I just got laid off myself, and while I'm many years away from any kind of potential retirement, my savings over the last several years put my mind at ease because I know I can easily go a year if I have to without any additional employment, even though hopefully I'll have a new job much sooner than that.
if you're breaking even on unemployment - say $500/wk post-tax (???), then you just have to be disciplined enough to not inflate your lifestyle wildly when you land FTE.
if you make $1000 post-tax a week with a job and no spending increases, you immediately have a savings rate of 50%, which translates into working about 17 years. so you'd retire at 57.
here's the calculator i use: https://networthify.com/calculator/earlyretirement?income=50...
If you invest well over that time, you can either retire earlier or do it with a somewhat lower savings rate.
Personally I would say that you should instead focus on 1) cutting down spending and 2) finding a part-time job that gives you free time to live your ideal life. Both of these are actionable items, doable within six months. An abstract FIRE plan of 10-15 years is not.
Many people interested in FIRE would be better off analyzing why they want to retire and what they could do then, that they can’t do now. Much of the time, ‘retirement’ is just sort of a magic undefined goal that goes unexamined.
It seems doable until something goes wrong and you get a huge bill?
0. fix your personal finance situation
1. attain financial independence
2. retire early (if at all)
0 is a pre-condition that most people in the world are stuck at. Some manage to get to step 1. Step 2 is optional because it has a hard time limit and has a fuzzy definition.
Does retiring at 64 count as early?
Does working a part time job count as retirement?
So based on the above stipulations, I think FI is possible but RE depends on your POV.
So there you have it: The event horizon is based on how realistically you can soldier on and invest 66% of your target retirement income each year for 15 years. Not sure how realistic that is for most people, let alone this hypothetical 40-something in the doldrums.
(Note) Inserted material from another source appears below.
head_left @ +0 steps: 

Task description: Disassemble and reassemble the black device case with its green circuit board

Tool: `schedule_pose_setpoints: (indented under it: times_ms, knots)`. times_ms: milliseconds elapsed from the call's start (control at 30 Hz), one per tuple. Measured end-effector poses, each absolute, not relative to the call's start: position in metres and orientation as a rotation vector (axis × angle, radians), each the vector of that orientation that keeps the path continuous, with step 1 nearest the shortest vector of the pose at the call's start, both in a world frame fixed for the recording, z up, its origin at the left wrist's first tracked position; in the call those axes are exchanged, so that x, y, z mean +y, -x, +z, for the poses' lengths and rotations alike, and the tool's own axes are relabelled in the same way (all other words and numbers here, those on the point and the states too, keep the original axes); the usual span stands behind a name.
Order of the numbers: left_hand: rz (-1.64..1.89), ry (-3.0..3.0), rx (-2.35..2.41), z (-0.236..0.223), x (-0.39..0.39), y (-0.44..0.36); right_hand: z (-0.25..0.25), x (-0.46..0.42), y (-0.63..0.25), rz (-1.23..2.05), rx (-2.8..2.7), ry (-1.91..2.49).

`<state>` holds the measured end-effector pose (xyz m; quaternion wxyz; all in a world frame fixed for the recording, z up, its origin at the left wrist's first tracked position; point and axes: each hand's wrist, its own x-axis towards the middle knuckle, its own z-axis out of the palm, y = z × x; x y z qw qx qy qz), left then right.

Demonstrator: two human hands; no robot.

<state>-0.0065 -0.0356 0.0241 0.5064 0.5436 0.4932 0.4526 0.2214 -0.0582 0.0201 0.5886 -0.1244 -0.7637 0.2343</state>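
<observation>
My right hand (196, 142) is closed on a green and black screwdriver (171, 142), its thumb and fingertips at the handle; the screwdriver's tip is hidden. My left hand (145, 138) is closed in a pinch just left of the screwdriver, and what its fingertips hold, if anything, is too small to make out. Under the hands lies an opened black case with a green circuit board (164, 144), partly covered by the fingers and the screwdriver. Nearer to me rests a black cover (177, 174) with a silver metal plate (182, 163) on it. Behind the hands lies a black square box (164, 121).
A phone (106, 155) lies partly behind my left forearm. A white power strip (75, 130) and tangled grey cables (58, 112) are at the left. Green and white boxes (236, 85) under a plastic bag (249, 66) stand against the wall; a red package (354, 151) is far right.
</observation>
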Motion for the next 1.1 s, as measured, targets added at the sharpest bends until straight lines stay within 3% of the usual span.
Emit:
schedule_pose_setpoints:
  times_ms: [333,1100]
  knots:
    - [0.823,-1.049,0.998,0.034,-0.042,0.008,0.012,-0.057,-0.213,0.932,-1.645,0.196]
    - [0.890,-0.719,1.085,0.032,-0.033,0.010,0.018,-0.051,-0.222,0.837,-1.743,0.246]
I'm using 6% for sake of argument for no good reason, but it's the usual rate used in converting a pension into a lump-sum. It is possible to do much better - stock market has been about 8% to 11% on average. So maybe 6% works as a fudge-factor in this sort of planning versus life's many ups and downs.
Anyway, if one had 30 years towards this "$50k FIRE", then the yearly "at 6%" investing is $10k; at 20 years, $21k; 10 years, $56k.
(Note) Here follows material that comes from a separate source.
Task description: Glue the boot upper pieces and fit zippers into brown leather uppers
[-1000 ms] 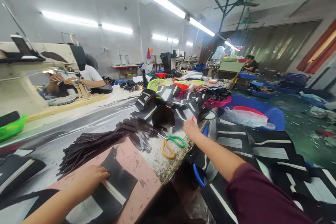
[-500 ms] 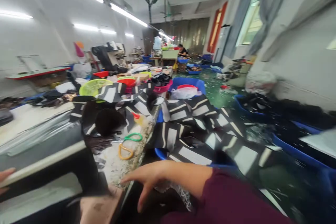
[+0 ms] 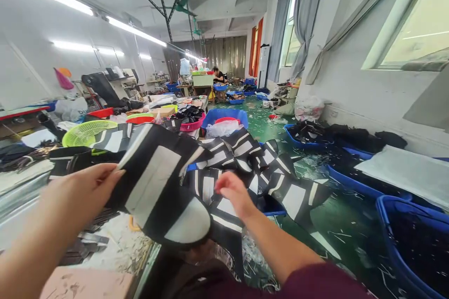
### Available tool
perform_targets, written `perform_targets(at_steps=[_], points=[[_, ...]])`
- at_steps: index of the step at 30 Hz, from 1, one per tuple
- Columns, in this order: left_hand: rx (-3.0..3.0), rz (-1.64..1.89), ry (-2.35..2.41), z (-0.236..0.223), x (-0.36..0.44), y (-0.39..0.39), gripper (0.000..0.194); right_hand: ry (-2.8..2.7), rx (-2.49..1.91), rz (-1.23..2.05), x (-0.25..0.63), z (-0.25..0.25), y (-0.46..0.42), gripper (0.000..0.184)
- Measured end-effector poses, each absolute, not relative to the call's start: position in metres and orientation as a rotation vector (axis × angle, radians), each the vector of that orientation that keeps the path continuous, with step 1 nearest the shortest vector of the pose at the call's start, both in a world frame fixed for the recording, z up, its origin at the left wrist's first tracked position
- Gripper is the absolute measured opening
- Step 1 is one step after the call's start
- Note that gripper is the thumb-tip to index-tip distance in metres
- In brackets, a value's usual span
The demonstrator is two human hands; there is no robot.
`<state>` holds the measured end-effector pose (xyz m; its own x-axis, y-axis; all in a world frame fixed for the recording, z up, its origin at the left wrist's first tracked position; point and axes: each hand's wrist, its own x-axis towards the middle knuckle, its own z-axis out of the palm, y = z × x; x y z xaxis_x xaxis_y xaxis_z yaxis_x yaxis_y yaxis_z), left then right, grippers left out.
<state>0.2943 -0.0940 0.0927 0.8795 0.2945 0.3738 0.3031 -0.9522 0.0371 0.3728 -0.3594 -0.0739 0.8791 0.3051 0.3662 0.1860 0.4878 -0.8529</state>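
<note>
My left hand (image 3: 82, 196) pinches the upper left edge of a black piece with white patches (image 3: 154, 182), shaped like a boot upper. The piece hangs tilted in front of me, between bench and bin. My right hand (image 3: 233, 194) is just right of it with curled fingers, in front of a heap of similar black-and-white pieces (image 3: 294, 201). Whether anything is between those fingers is hidden. The heap overflows a blue bin (image 3: 275, 213). Behind the held piece, only a bit of an orange scissors handle (image 3: 133, 223) shows on the bench.
The littered white bench (image 3: 122, 247) runs along my left, with a yellow-green basket (image 3: 79, 133) on it. Blue tubs (image 3: 389, 224) of dark pieces line the right side. Scraps cover the green floor (image 3: 336, 224). Further back, a person (image 3: 219, 76) sits.
My left hand has brought its piece up from the far left to the middle. My right hand has moved from the bench edge to the heap, its fingers now curled. The view has turned right.
</note>
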Motion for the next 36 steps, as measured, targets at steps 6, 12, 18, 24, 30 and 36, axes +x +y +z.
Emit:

keep your costs fixed and live within your means
theoretically if I saved the entire year worth of salary of a SWE, could live off of that for 3 years (3 years of 50k salary)
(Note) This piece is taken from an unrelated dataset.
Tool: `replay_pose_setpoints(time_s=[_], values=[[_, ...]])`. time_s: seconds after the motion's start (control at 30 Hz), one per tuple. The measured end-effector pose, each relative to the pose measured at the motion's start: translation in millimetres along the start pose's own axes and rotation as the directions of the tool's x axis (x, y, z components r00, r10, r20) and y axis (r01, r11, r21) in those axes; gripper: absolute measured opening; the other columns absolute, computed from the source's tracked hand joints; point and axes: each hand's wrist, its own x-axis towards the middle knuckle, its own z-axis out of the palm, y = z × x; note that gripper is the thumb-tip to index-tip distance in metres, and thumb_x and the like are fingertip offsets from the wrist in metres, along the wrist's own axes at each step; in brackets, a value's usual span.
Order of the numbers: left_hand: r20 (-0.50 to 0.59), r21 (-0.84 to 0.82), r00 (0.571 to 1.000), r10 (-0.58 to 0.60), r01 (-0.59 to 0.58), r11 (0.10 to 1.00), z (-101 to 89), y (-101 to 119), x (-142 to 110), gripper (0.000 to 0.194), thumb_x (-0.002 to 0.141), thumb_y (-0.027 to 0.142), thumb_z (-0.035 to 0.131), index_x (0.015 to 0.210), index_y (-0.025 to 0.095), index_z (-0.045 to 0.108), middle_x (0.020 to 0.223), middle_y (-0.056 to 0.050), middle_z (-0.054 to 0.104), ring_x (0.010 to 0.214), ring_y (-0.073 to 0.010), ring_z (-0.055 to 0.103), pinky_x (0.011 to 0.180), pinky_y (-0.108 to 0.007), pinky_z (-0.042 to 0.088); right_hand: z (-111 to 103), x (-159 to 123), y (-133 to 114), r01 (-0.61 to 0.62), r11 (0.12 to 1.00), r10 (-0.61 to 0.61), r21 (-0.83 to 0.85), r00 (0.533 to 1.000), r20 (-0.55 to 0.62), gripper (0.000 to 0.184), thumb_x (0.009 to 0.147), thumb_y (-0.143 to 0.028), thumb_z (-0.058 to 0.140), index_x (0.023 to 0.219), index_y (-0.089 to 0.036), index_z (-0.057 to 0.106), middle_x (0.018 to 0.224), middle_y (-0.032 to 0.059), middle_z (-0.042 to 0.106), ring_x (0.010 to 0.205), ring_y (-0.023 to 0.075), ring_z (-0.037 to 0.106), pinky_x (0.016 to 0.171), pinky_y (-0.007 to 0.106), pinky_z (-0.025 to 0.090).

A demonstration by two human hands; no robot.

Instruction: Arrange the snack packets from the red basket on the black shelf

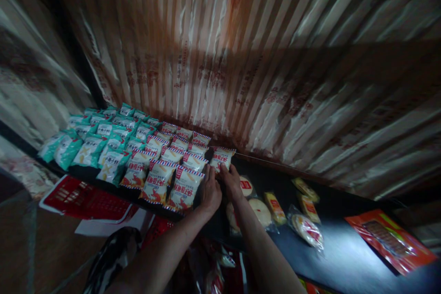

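Observation:
At the right end of the rows of white snack bags (153, 188), with red and blue striped edges, one snack bag (220, 157) stands at the back. My right hand (231, 183) grips its lower right side, thumb on the front. My left hand (211, 191) is at the bag's lower left corner, fingers close together and pressed against it; the fingertips are partly hidden. Beside the left wrist is a front-row shrimp-print bag (185, 187). Round white cakes in clear wrap (260, 211) lie beneath and beside my right forearm.
Teal snack bags (90, 150) fill the left of the black shelf (339, 234). Yellow packets (275, 207), a wrapped round cake (306, 229) and an orange-red package (391, 241) lie to the right. Pleated sheeting (220, 55) hangs behind. A red printed bag (86, 200) is below the shelf.

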Motion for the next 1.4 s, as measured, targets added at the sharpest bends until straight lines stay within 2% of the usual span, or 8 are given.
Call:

it really is easy if you come from a struggle background - everything I get from this point on is simply a +
I can attest it makes life better!
(...with or without purchasing one of his books/dvds/etc; no affiliation but customer; we bought some of his materials for our children. Some of them told us they prefer a free BYU personal finance course, but I dont have that link as handy at the moment).
Two suggestions:
Read Rolf Dobelli’s “The art of the good life” to get a realistic idea of how the world works, and how both character and the fates have a role in how your life plays out.
Set up a spreadsheet to model earnings and expenses from age 40 to age 90 and see what the model tells you. Play with the numbers to develop a strategy that works for you and your situation.
Are you willing to live in a mobile home? If you are flexible and self reliant then definitely yes. If you need luxury, meals delivered, swimming pool, etc then probably not, well not in 10 to 15 years, maybe 25 to 30. But it depends how much you make.